Pull out all lines from the listing below in which the word "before" appears.
※ ※ ※
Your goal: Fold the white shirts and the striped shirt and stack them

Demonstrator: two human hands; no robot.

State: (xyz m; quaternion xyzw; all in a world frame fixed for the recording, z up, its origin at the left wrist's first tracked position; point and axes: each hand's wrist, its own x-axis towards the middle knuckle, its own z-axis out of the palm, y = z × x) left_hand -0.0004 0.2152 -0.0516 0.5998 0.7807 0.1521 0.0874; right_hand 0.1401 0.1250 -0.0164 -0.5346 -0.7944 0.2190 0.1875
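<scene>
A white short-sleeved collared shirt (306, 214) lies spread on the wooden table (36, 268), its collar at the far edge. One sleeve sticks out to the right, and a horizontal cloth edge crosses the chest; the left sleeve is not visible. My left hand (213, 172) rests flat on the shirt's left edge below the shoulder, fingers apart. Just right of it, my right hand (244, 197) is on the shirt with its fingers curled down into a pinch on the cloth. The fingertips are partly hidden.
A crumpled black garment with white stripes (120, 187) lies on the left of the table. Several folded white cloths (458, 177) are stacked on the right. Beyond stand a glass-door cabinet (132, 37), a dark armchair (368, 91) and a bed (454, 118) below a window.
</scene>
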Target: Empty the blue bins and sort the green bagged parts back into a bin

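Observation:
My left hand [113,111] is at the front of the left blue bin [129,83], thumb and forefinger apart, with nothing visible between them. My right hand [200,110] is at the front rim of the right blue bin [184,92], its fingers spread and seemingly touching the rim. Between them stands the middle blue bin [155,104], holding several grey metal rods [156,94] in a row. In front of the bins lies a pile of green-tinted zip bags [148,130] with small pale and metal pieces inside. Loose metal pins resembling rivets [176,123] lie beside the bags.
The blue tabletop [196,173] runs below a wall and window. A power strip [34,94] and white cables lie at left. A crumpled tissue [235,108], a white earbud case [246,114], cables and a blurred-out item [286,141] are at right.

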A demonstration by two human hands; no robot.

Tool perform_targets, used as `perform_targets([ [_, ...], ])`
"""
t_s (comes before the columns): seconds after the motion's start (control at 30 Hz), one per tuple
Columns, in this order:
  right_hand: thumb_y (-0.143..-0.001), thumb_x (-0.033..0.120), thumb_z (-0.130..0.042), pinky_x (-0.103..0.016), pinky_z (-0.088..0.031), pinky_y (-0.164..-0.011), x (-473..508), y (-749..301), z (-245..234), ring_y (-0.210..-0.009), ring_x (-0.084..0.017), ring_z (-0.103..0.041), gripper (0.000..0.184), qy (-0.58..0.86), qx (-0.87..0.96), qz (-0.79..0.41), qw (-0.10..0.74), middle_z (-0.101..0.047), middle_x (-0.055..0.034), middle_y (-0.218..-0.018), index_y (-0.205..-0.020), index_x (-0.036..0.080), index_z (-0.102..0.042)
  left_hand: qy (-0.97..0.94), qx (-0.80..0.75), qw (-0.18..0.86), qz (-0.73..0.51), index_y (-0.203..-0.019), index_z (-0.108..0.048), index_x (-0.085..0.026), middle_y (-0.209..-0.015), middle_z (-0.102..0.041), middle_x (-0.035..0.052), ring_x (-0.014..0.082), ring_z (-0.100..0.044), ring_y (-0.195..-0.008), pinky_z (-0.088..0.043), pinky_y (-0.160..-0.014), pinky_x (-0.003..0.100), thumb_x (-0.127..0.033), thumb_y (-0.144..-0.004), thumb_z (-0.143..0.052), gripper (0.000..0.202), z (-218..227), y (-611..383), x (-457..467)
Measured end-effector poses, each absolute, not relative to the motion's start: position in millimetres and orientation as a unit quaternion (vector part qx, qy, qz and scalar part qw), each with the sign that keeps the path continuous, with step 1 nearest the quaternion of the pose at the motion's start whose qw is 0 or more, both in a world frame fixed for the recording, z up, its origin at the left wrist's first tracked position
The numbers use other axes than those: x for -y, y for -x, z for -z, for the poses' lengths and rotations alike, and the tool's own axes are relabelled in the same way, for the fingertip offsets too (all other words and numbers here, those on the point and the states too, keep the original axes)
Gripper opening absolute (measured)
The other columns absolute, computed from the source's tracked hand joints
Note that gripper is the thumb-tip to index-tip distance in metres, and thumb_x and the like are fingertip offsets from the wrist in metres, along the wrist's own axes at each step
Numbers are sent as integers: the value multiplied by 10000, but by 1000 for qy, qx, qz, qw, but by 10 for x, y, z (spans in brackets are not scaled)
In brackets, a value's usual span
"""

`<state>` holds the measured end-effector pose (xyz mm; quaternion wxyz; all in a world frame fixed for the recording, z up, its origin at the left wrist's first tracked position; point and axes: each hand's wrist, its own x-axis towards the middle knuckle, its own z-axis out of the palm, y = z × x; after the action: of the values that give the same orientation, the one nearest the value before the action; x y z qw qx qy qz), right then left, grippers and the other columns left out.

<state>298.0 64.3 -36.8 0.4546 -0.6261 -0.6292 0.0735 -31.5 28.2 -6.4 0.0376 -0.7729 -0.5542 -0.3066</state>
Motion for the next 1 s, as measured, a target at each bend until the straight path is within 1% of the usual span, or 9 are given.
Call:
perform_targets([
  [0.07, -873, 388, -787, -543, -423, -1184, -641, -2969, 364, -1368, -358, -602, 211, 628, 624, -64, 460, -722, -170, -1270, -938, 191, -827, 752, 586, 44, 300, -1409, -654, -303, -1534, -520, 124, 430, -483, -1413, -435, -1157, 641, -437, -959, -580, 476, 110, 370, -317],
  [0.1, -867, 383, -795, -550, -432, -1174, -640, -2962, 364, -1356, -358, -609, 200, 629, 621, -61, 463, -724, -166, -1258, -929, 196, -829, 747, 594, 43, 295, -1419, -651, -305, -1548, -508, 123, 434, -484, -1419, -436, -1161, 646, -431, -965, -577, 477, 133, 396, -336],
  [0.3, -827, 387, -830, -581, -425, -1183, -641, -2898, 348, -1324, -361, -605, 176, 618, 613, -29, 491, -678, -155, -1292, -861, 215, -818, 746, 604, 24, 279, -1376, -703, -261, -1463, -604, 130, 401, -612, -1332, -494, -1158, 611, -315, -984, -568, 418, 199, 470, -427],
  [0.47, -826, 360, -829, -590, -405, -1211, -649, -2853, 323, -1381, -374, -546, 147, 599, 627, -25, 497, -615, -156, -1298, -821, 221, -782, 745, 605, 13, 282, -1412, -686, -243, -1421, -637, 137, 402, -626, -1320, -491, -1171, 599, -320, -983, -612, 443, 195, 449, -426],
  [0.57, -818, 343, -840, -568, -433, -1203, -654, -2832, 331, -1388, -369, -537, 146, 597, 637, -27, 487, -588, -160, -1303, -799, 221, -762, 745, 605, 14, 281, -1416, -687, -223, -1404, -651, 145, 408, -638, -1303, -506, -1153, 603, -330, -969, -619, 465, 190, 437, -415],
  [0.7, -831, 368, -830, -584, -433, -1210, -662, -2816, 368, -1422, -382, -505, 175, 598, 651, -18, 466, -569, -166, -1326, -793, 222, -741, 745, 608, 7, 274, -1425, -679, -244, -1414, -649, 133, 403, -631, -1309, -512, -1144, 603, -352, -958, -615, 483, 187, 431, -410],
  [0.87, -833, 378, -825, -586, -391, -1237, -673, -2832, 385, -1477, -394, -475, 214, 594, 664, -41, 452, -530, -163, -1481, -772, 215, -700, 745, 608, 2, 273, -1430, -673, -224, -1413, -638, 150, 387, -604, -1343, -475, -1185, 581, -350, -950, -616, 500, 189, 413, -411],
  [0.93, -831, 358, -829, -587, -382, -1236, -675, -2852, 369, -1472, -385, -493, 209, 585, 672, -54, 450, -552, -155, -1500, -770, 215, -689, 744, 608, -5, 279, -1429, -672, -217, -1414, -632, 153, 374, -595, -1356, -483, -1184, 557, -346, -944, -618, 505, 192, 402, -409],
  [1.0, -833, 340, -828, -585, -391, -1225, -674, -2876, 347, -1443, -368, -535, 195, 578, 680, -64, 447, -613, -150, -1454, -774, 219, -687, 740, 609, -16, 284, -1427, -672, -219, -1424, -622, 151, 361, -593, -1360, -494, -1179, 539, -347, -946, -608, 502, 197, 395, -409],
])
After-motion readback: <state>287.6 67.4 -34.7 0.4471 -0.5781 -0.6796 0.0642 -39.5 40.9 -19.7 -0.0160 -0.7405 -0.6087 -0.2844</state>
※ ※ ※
Solution to this problem:
t_s (comes before the columns): seconds after the motion's start (control at 30 Hz), one per tuple
`<state>` holds the measured end-effector pose (xyz mm; quaternion wxyz; all in a world frame fixed for the recording, z up, its origin at the left wrist's first tracked position; point and axes: each hand's wrist, its own x-axis towards the middle knuckle, its own z-axis out of the palm, y = z × x; after the action: of the values that give the same orientation, the one nearest the value before the action; x y z qw qx qy qz), right then left, grippers and the other columns left out.

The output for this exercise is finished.